__WORK TO BE COMPLETED__: Across the entries that follow, count each line holding "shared" and state the total alone.

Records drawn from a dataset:
»»
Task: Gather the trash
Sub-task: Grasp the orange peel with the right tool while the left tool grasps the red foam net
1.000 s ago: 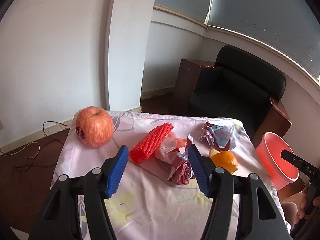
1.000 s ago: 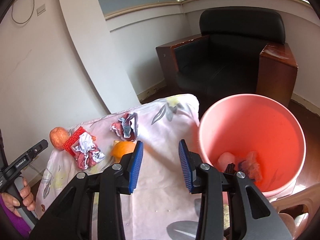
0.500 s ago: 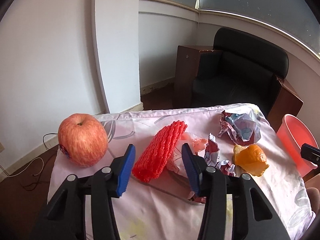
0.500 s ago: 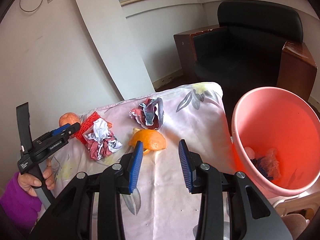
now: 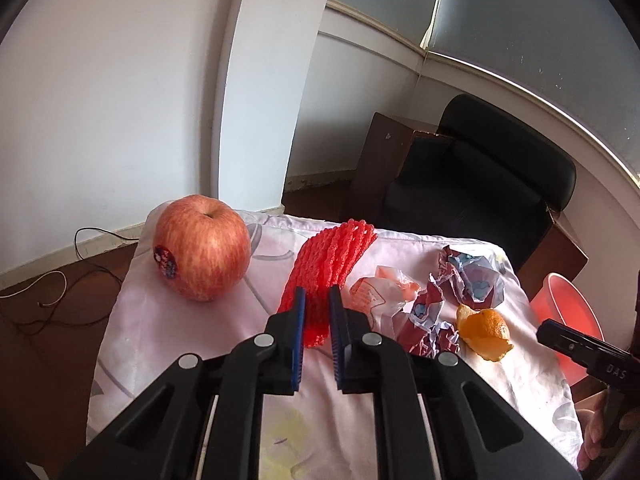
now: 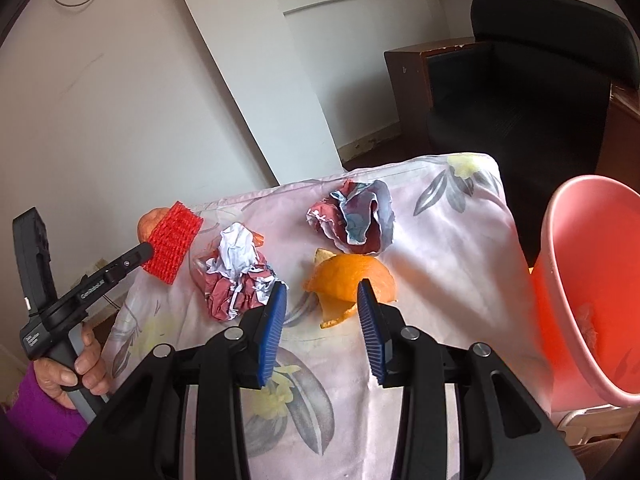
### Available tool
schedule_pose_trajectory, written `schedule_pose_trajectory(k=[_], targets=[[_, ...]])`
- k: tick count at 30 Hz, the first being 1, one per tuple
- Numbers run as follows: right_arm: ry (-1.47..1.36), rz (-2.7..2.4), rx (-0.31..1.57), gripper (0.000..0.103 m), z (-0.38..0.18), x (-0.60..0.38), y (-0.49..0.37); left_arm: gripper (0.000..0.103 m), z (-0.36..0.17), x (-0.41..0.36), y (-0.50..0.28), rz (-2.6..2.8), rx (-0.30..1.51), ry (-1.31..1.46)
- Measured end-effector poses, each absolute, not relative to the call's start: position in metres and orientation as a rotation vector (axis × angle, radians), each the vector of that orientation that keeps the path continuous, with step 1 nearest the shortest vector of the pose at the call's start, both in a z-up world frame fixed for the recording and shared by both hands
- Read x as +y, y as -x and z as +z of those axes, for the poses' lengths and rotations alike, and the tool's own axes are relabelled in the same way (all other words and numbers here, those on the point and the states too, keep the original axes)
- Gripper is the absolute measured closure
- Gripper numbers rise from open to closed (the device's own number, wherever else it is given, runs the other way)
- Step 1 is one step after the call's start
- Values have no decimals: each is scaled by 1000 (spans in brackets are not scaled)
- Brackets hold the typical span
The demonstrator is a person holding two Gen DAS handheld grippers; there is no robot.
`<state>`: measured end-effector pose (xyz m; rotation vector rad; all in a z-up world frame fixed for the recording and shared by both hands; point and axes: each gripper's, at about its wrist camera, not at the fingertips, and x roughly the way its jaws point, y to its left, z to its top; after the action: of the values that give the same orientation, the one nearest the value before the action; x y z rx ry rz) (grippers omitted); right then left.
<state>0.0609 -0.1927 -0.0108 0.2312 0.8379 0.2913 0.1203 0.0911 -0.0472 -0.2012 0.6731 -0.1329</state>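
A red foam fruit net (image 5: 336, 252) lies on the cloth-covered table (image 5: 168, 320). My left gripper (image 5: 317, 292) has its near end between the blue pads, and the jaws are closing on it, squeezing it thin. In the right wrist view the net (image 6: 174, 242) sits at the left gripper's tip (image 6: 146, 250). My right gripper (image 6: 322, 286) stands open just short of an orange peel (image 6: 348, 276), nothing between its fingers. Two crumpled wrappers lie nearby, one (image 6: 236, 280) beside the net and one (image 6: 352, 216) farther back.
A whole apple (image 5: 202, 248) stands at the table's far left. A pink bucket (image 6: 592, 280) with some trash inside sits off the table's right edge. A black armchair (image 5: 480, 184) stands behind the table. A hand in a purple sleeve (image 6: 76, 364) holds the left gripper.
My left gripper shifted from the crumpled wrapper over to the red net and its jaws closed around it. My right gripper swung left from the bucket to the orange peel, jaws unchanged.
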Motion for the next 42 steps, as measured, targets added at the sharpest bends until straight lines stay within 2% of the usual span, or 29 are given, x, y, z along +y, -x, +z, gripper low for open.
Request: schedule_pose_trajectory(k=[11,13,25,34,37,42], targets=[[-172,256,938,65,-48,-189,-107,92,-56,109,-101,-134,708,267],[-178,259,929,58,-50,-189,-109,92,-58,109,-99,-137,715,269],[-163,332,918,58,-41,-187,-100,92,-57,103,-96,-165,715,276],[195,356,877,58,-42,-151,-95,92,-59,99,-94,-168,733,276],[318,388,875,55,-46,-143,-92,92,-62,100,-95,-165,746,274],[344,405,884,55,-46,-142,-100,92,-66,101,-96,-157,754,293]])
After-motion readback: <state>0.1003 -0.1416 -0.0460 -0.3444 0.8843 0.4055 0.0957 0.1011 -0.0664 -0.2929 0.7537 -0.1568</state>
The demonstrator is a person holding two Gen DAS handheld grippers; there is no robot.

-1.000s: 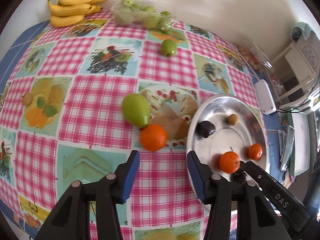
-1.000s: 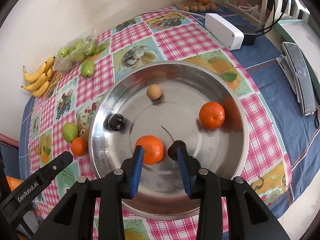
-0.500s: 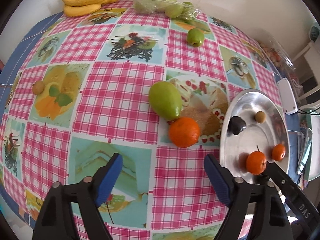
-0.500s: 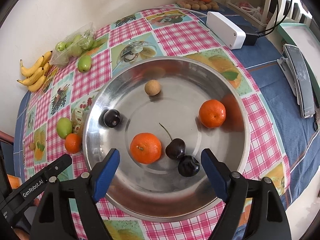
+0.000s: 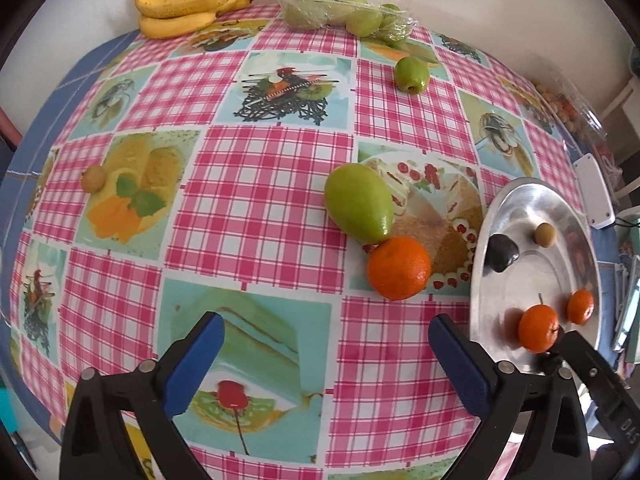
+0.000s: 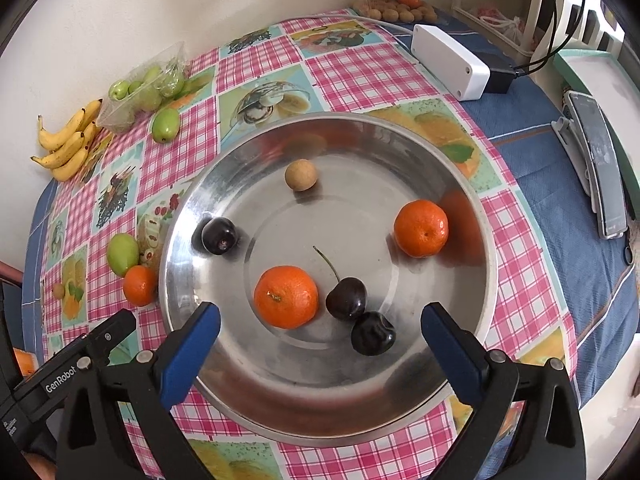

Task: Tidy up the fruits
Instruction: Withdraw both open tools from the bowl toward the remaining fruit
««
__THE ANSWER__: 2